DIRECTIONS FOR THIS TASK: Please repeat the lines below, exactly and only, from the one that holds "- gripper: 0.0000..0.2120" through the one that holds "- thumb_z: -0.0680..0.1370".
----------
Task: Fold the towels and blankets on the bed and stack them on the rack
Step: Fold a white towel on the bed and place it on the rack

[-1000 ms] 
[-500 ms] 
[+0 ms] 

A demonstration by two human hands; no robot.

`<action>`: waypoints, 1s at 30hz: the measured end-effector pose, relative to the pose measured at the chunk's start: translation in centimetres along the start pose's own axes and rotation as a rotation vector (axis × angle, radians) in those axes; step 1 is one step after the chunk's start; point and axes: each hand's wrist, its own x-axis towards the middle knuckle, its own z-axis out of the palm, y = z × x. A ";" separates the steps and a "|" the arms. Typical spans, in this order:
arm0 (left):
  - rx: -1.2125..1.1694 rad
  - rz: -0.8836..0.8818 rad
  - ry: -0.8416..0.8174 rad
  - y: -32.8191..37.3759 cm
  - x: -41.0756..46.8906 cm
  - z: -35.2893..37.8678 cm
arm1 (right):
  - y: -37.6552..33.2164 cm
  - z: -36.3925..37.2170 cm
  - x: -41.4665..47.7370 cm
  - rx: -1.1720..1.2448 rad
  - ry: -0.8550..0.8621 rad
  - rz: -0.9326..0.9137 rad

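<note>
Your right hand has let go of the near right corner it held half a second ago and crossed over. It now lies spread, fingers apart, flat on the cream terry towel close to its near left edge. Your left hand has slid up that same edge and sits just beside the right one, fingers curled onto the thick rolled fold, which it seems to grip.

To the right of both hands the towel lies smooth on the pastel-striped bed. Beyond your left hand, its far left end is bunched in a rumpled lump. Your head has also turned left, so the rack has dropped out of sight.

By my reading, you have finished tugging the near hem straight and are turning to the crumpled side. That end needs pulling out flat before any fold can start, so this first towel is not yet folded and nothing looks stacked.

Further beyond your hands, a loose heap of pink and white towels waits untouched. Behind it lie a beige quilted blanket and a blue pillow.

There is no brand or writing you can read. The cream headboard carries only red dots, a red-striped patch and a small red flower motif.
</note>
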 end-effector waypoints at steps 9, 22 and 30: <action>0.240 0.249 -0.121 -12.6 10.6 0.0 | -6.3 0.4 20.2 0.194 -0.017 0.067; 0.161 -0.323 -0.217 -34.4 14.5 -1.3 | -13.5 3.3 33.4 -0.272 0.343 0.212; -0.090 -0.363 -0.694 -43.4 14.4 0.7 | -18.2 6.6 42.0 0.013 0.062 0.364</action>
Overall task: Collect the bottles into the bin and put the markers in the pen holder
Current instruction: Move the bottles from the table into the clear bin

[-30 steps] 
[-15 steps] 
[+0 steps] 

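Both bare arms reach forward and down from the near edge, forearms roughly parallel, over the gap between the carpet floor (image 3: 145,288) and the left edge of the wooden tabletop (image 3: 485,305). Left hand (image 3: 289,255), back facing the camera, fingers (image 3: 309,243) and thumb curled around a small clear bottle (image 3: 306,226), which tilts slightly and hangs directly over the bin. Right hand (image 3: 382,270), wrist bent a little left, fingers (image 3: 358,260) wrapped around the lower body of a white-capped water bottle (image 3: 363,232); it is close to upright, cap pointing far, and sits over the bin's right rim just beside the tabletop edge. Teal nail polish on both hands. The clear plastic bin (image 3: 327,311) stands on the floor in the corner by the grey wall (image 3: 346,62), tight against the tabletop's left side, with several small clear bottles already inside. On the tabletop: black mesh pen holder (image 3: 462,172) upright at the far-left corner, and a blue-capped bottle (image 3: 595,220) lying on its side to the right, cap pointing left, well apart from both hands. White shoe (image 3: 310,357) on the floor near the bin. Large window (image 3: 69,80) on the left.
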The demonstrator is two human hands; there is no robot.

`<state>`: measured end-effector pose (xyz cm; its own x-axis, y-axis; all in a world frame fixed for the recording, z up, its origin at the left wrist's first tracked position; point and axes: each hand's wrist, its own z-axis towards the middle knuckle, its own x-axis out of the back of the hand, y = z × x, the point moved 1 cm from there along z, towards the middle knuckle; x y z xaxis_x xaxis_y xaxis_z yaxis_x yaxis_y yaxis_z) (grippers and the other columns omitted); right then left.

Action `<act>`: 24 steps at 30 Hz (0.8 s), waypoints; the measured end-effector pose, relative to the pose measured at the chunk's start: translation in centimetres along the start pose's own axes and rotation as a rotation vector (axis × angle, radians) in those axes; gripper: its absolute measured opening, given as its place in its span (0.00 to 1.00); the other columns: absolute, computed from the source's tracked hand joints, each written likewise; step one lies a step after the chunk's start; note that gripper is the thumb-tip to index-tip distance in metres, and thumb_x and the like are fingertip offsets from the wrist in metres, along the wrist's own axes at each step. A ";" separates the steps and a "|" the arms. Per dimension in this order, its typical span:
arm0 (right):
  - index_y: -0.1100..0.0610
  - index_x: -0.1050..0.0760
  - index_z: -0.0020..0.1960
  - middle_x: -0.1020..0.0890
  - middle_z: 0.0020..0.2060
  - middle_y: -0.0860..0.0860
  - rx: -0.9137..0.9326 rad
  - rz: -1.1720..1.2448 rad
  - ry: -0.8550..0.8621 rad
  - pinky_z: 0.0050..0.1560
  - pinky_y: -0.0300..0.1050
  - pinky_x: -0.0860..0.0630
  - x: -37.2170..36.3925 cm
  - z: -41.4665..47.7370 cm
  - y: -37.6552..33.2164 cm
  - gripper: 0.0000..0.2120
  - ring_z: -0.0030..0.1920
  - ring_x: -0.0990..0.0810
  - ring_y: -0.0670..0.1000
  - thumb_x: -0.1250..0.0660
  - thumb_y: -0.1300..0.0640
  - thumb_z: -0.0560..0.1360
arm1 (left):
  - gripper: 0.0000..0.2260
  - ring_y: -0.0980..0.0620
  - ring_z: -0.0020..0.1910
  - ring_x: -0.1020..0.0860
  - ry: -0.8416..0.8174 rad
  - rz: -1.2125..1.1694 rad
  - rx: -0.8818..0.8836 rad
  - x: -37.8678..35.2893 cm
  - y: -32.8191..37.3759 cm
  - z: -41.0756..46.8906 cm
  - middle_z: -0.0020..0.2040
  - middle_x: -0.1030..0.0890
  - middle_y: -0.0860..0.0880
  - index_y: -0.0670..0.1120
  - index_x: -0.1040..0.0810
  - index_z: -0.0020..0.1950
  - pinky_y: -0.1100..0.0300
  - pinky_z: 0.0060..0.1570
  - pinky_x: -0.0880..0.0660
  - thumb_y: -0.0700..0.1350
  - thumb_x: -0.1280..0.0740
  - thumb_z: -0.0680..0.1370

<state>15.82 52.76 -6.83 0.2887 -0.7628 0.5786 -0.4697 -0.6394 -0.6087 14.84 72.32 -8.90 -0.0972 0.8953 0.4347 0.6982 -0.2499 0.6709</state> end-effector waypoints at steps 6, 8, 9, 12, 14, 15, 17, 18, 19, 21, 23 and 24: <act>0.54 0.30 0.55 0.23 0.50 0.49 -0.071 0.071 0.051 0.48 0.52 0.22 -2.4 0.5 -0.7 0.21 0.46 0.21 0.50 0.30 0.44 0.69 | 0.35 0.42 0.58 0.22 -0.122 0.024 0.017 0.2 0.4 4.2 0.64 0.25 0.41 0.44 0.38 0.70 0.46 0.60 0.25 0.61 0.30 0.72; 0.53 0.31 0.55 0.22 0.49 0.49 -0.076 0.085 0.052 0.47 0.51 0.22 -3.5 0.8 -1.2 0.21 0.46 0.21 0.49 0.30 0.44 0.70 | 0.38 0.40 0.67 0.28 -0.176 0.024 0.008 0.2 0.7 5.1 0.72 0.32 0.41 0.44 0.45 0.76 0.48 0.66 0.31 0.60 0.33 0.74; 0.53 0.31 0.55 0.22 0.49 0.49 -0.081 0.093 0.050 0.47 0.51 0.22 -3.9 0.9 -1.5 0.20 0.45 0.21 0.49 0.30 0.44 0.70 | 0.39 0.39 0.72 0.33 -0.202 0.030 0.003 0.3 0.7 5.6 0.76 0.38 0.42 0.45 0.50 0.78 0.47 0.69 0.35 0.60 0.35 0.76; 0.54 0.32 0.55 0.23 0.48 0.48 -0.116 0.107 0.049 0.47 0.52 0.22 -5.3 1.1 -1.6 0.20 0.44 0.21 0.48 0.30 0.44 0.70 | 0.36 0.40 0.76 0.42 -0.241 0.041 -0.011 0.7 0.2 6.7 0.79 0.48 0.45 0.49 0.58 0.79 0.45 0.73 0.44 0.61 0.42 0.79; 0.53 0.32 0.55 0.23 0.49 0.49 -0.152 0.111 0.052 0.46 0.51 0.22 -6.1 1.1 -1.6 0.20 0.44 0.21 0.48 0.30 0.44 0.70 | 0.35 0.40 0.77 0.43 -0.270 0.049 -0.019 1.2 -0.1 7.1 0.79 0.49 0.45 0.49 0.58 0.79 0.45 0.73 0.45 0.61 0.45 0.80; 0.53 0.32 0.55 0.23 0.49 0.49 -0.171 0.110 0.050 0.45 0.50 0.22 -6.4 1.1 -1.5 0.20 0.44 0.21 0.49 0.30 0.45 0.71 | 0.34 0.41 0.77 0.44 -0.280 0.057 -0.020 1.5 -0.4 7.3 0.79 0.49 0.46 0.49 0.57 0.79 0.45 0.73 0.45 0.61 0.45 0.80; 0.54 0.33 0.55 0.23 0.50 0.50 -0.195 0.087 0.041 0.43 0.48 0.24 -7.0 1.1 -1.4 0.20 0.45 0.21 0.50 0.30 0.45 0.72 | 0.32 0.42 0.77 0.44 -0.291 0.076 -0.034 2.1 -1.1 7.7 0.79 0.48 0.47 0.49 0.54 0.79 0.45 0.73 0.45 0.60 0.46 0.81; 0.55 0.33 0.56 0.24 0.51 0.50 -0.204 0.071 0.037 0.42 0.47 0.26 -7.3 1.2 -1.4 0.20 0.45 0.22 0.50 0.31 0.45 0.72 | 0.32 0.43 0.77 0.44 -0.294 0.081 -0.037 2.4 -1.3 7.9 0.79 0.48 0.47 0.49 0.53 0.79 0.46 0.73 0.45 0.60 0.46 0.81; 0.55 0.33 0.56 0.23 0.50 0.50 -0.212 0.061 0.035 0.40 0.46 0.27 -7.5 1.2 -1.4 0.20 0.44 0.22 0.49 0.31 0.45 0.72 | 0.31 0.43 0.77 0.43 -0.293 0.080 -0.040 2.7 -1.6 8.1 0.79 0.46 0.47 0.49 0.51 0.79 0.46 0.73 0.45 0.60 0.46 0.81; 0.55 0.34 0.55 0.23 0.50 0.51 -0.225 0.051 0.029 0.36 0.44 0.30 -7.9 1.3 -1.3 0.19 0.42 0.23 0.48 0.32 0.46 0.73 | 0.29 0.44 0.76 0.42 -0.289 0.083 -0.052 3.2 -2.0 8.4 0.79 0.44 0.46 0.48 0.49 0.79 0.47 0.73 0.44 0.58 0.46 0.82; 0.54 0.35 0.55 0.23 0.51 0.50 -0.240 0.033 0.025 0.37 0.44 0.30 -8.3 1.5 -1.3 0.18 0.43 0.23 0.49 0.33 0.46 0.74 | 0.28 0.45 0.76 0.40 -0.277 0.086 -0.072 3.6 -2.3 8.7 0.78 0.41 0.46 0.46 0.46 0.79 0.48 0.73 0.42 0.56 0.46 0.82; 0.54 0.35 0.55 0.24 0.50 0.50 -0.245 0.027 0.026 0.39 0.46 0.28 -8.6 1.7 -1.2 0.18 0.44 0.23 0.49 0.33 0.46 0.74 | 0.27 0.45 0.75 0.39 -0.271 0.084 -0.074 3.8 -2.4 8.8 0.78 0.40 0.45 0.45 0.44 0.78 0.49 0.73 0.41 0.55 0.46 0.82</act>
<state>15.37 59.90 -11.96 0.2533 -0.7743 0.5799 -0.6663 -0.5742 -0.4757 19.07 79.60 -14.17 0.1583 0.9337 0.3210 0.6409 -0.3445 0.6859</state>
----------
EXERCISE ANSWER:
  - gripper: 0.0000..0.2120
  - ring_z: -0.0030..0.1920
  - ring_x: -0.0990..0.0810
  - ring_y: -0.0670..0.1000
  - thumb_x: -0.1250..0.0660
  - thumb_y: -0.1300..0.0640
  - thumb_z: -0.0560..0.1360
arm1 (left):
  - gripper: 0.0000..0.2260
  - ring_y: -0.0980..0.0620
  - ring_z: -0.0020..0.1910
  - ring_x: -0.1020..0.0860
  - ry: -0.8416..0.8174 rad
  - rz: -1.2125..1.1694 rad
  - rx: -0.8818..0.8836 rad
  - x: -37.8678..35.2893 cm
  - y: -32.8191..37.3759 cm
  - z: -41.0756..46.8906 cm
  - middle_z: -0.0020..0.2040
  - middle_x: -0.1030..0.0890
  - middle_y: -0.0860..0.0880
  - index_y: -0.0670..0.1120
  - index_x: -0.1040..0.0810
  - index_z: -0.0020..0.1950
  - pinky_y: -0.1100..0.0300
  - pinky_z: 0.0060..0.1570
  - pinky_x: -0.0880..0.0660
  - thumb_y: -0.0700..0.1350
  - thumb_x: -0.1280..0.0740
  - thumb_z: -0.0680..0.1370

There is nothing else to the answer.